As one of the comments below Krazit’s article points out, people like Glenn Beck and Opie and Anthony have been asking their audience to search for specific google terms for years, but when Alex Jones does it in a genuine attempt to get people to look at real issues of significance, it becomes some heinous act of underhanded manipulation.
Sure, the establishment can force feed us absolute pap about Lindsay Lohan and LeBron James until we’re blue in the face, but God forbid should someone who doesn’t control a multi-billion dollar media enterprise actually try to reach out to a wider audience and attempt to rouse them from their zombiefied, celebrity-obsessed stupor.
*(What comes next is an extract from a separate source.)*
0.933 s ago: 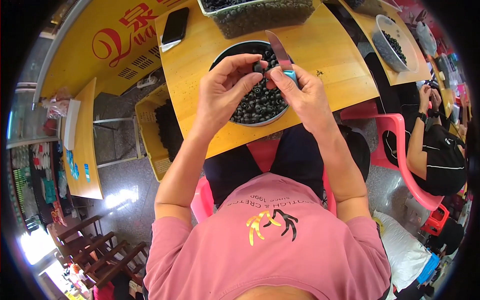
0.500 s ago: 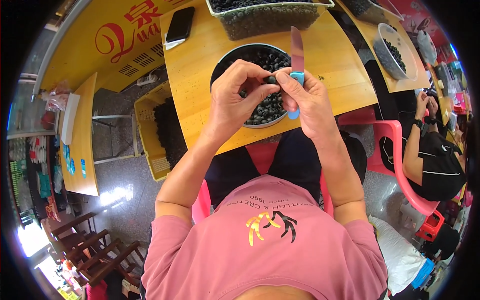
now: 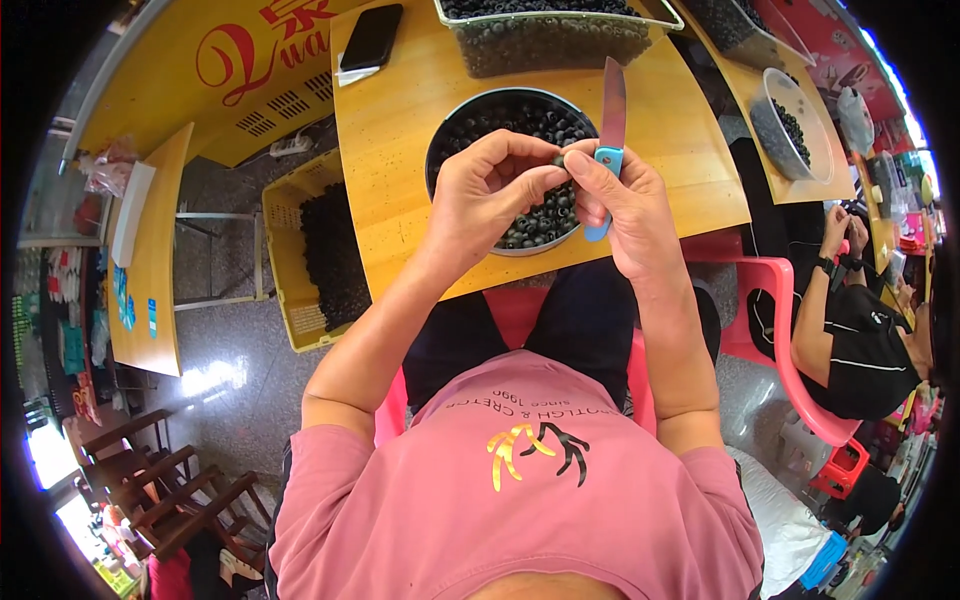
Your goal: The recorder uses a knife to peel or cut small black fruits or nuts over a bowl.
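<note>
My left hand (image 3: 492, 190) is closed in a pinch around a small dark round piece (image 3: 560, 160), mostly hidden by fingertips. Against those fingertips press the thumb and fingers of my right hand (image 3: 628, 205), which also grips a knife (image 3: 613, 105) with a light-blue handle. The blade points up and away from me, right of the pinched piece. Below both hands is a round metal-rimmed bowl (image 3: 436, 150). In it lie many small dark round pieces (image 3: 535, 225), several with hollow-looking openings; their kind I cannot make out.
A clear plastic bin (image 3: 560, 50) of similar pieces stands at the table's far edge, with a black phone (image 3: 372, 38) to its left. A yellow crate (image 3: 290, 290) of dark pieces sits on the floor at left. At right are a pink chair (image 3: 785, 300) and another person (image 3: 850, 330).
The view has shifted slightly, moving the table and bowl a little right in the picture. Both hands stay together above the bowl; the pinched piece is now more covered by the fingers.
</note>
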### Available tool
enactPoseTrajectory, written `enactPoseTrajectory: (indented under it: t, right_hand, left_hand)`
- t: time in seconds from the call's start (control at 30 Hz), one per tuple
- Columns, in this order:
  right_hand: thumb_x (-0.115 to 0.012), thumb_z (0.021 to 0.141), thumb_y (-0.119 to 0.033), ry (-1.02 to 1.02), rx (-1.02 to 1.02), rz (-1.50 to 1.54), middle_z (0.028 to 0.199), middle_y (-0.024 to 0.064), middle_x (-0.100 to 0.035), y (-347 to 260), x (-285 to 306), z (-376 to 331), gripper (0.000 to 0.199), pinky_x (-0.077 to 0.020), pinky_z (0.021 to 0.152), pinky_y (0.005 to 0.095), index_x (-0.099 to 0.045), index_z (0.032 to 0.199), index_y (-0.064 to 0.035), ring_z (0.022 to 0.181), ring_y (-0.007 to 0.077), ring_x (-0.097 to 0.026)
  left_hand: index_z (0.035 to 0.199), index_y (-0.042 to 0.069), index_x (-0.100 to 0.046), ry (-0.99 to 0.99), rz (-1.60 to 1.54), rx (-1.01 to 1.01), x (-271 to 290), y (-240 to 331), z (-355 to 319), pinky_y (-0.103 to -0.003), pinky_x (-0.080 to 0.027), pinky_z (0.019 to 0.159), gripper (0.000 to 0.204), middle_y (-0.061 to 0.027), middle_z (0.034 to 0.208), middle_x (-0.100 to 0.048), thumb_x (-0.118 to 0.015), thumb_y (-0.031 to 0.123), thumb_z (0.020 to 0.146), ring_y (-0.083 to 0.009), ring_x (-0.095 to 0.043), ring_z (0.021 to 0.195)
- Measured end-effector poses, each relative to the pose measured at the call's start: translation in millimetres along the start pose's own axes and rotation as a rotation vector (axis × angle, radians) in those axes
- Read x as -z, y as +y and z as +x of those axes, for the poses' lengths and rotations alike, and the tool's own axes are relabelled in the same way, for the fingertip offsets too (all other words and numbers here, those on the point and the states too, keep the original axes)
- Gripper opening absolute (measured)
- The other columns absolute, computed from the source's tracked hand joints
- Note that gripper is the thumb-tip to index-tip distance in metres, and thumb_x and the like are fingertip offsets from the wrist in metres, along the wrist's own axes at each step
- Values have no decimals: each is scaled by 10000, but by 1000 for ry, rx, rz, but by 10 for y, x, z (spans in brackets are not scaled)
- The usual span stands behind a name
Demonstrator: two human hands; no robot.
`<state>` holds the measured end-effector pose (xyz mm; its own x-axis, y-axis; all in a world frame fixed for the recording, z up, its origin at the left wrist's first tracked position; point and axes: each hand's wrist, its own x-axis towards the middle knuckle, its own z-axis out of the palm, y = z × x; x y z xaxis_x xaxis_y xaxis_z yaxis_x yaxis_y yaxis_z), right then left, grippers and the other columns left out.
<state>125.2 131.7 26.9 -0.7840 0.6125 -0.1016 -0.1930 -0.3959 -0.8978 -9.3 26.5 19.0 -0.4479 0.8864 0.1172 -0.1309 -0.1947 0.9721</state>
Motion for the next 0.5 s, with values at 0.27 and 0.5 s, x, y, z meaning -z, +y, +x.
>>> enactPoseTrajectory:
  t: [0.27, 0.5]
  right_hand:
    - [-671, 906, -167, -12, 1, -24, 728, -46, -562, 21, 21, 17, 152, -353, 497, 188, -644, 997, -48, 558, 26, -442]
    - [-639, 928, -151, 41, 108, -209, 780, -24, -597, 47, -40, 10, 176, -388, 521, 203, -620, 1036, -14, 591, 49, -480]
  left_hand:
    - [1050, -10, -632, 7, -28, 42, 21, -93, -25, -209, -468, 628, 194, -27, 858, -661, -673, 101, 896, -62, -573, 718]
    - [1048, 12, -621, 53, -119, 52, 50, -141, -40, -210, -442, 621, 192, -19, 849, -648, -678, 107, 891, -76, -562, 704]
No, we can’t allow that, can we?
“One of Google’s biggest challenges going forward will be to ramp up its defenses against those who can so easily manipulate its algorithms and informational sites to drive news coverage of topics they wish to promote, rather than insisting Google Trends is an accurate depiction of the zeitgeist,” writes Krazit.
So presumably it’s OK for Google to allow itself to be bought off by mega-corporations like BP when they want to cover-up corruption and misdeeds, as happened during the recent oil spillwhen British Petroleum purchased superior rankings for search terms in an effort to decrease the visibility of their critics, but when a radio talk show host invites his listeners to search for a particular topic, that requires the iron fist of Eric Schmidt to crack down hard on such dastardly behavior.
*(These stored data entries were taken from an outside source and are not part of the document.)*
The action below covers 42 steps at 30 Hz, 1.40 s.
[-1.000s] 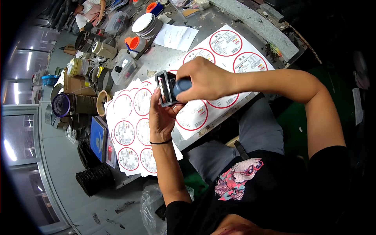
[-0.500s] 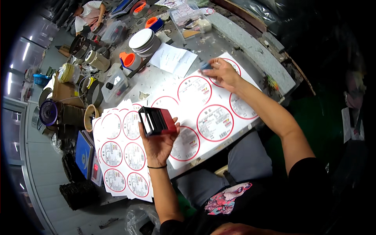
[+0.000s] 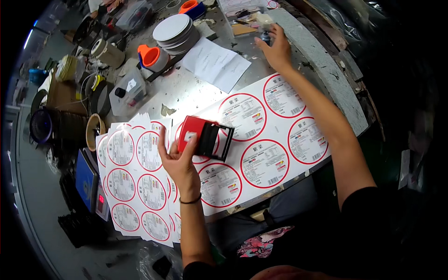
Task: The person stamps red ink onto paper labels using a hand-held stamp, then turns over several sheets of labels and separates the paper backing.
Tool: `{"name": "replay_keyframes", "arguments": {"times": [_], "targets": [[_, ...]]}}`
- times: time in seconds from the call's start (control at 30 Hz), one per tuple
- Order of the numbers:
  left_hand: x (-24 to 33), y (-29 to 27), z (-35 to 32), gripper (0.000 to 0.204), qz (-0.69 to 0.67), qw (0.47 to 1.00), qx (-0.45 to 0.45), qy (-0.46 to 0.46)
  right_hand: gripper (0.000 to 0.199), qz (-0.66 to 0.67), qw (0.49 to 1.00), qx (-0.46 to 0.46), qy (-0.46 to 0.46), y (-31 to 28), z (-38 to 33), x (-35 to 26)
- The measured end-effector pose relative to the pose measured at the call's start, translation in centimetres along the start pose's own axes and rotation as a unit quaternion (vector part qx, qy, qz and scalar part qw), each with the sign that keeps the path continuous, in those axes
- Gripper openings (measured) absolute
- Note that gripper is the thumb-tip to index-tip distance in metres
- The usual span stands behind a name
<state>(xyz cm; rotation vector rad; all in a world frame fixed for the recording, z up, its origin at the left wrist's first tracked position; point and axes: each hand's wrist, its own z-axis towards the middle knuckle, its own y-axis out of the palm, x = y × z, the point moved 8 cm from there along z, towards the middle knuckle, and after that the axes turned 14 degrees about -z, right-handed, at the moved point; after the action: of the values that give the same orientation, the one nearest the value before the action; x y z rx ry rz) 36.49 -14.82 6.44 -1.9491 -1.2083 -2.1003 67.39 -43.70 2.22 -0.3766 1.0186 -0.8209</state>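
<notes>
My left hand point(image 3: 182, 163) grips a red and black self-inking stamp point(image 3: 198, 137), its open black frame turned to the right. The stamp is held above a white sheet point(image 3: 279, 133) printed with large red-ringed round labels, and covers part of one. Far right, beyond the sheet, my right hand point(image 3: 279, 50) is reached out with thumb and fingers apart. A small dark bottle point(image 3: 266, 37) stands between them, by the clear plastic box point(image 3: 245, 29). Left of the sheet lies a stack of similar label sheets point(image 3: 137, 175), edges uneven.
Behind the sheet are a handwritten paper point(image 3: 217, 63), a pile of round discs point(image 3: 175, 35) and an orange-and-grey tape dispenser point(image 3: 154, 57). A clear lidded container point(image 3: 128, 95) sits left of them. A blue scale point(image 3: 88, 179) with a red display stands beyond the stack.
My right hand has moved away over the far edge of the sheet with the small bottle, and its fingers have spread. The left hand has turned the stamp so its frame faces right.
</notes>
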Motion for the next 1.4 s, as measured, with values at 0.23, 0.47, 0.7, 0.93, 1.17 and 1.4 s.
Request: {"name": "replay_keyframes", "arguments": {"times": [0.23, 0.47, 0.7, 0.93, 1.17, 1.4], "targets": [[-0.9, 9.5, -3.4, 0.120, 0.268, 0.881, -0.200, 0.336, 0.065, 0.092, 0.929, -0.248, -0.261, -11.4, -14.3, -19.4], [-3.7, 10.3, 0.6, 0.108, 0.203, 0.934, -0.196, 0.218, 0.056, 0.037, 0.962, -0.235, -0.131, -8.1, -9.1, -12.6], [-8.2, 8.6, 17.1, 0.086, 0.346, 0.862, -0.270, 0.256, 0.054, -0.046, 0.971, -0.021, -0.233, -0.5, -5.4, -14.9], [-12.7, 7.9, 22.5, 0.094, 0.478, 0.775, -0.383, 0.153, 0.056, -0.120, 0.964, -0.051, -0.232, 4.9, -8.2, -11.6], [-12.1, 7.1, 22.2, 0.114, 0.444, 0.815, -0.345, 0.139, 0.058, -0.103, 0.960, 0.014, -0.262, 4.1, -3.5, -12.4], [-12.3, 6.3, 23.0, 0.125, 0.419, 0.836, -0.328, 0.132, 0.061, -0.098, 0.965, 0.004, -0.242, 5.1, -2.1, -11.8]]}}
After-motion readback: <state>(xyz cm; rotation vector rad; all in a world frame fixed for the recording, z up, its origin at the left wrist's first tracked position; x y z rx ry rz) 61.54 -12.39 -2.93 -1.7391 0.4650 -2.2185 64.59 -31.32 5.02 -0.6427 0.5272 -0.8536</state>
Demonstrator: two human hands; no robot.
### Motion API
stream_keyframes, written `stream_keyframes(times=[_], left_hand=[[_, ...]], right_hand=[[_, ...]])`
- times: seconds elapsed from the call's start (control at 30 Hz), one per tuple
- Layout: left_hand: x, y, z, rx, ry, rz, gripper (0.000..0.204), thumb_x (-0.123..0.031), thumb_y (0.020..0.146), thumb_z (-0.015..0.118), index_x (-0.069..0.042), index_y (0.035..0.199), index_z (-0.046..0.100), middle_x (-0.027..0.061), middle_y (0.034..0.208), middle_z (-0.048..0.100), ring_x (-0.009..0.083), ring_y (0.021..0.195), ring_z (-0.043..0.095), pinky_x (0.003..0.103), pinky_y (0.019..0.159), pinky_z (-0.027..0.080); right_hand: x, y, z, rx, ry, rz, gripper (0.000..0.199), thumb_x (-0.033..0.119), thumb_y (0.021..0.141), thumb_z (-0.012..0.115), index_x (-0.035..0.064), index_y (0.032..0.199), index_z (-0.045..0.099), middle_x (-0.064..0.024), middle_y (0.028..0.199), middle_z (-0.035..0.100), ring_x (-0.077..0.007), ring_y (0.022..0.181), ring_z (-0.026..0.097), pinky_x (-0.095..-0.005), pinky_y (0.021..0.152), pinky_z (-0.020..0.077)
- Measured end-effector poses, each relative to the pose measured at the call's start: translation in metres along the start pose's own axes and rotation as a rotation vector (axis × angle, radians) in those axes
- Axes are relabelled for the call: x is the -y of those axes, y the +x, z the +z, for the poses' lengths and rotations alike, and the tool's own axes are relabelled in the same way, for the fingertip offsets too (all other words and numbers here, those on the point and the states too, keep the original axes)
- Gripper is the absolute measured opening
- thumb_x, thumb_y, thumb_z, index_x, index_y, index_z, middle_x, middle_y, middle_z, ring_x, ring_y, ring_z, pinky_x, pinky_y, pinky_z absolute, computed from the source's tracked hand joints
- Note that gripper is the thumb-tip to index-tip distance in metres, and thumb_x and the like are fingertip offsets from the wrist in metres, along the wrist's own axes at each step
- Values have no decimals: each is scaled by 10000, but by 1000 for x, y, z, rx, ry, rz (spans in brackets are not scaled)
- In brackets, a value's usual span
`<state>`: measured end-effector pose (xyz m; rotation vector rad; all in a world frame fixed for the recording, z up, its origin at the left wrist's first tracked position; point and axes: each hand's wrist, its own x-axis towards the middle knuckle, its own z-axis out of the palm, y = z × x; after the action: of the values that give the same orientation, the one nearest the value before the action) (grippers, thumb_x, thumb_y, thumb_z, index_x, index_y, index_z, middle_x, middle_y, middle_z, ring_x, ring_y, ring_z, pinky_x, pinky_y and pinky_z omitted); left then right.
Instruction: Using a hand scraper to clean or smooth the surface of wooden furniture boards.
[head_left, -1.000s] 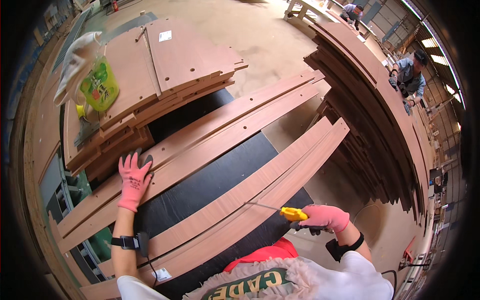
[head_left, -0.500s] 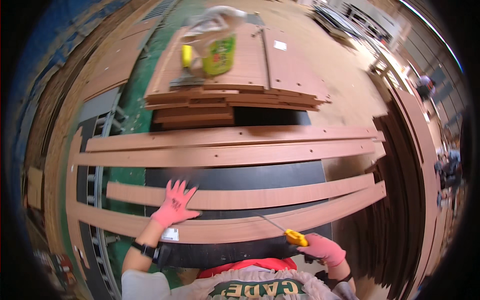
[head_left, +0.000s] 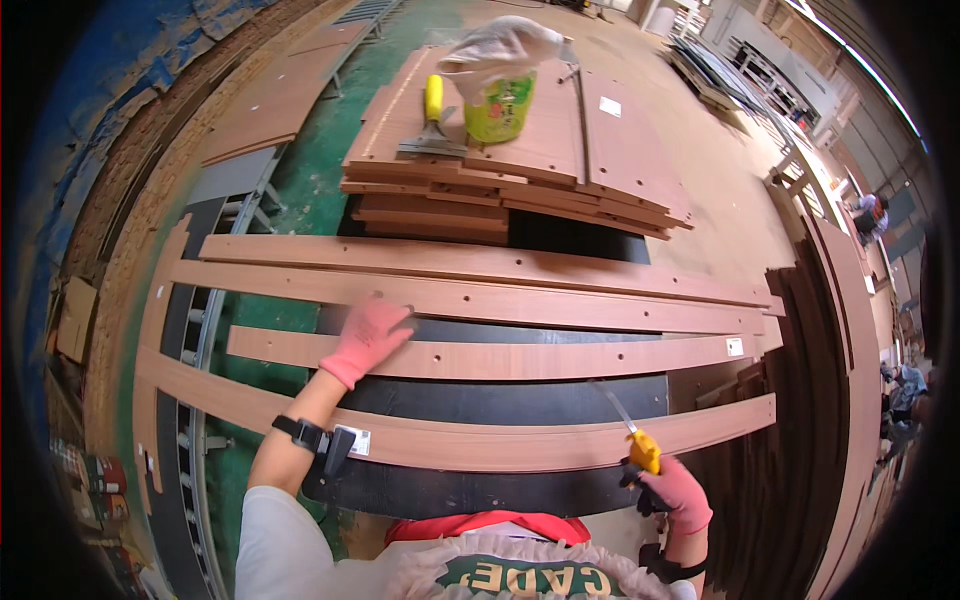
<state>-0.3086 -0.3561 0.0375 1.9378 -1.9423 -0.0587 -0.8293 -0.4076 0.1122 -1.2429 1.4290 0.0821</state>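
My left hand (head_left: 368, 340), in a pink glove, lies over the left part of a narrow wood-grain strip (head_left: 530, 361), its fingers apart and reaching past the far edge. Two drilled holes and a small white label at the right end show on this strip. My right hand (head_left: 684, 494), gloved the same way, grips the yellow handle of a tool with a thin metal blade (head_left: 644, 452). The blade points away from me, above the gap between that strip and a nearer wood-grain strip (head_left: 500, 448). A white label lies on the nearer strip beside my left wrist.
Two more drilled strips (head_left: 560, 301) lie beyond. Behind them, stacked panels (head_left: 430, 195) carry a yellow-handled scraper (head_left: 433, 125) and a green-yellow container (head_left: 498, 112) with a pale cloth. Dark boards (head_left: 800, 400) stand at right; a roller conveyor (head_left: 205, 330) runs at left.
The strip under my left hand now shows holes and a label where its face was plain, and lies closer to the far strips. My left hand moved away from me; the blade tilts more forward.
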Motion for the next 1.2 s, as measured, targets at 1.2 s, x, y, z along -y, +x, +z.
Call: stream_keyframes(times=[1.2], left_hand=[[-41,74,-16,49,-222,235,678,-366,466,835,-15,993,595,171,999,520,335,956,501,403,831,444]], right_hand=[[62,-47,18,58,-217,-21,362,274,854,567,-37,1039,552,-77,776,562,-130,571,524,-273,527,422]])
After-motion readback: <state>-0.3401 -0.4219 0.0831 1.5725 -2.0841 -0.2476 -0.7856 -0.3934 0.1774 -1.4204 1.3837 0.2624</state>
Besides, Google routinely just censors our articles and search terms from their results anyway, so it’s not as if they’re not already responding to the matter.
Our mission is not to cover-up atrocities, corruption, or make money by “gaming Google,” it’s merely to point people in the direction of material we think deserves at least as much attention as Katy Perry showing her cleavage on Sesame Street.
All we are trying to do is expand people’s horizons and get them to consider a world of information beyond the utter garbage they are bombarded with by the heavily financed Madison Avenue propaganda machine.
The establishment has been able to enjoy complete domination over the information spectrum people have access to for decades, and now that a small chink of enlightenment is beginning to pierce that darkness, they don’t like it one bit.
A growing number of people are sick to the back teeth of the system engaging in behavior placement – telling them what to buy, what to wear, what to talk about, how to act, and what to think, and so any effort to wrest back some small degree of control over that process can only be a positive thing.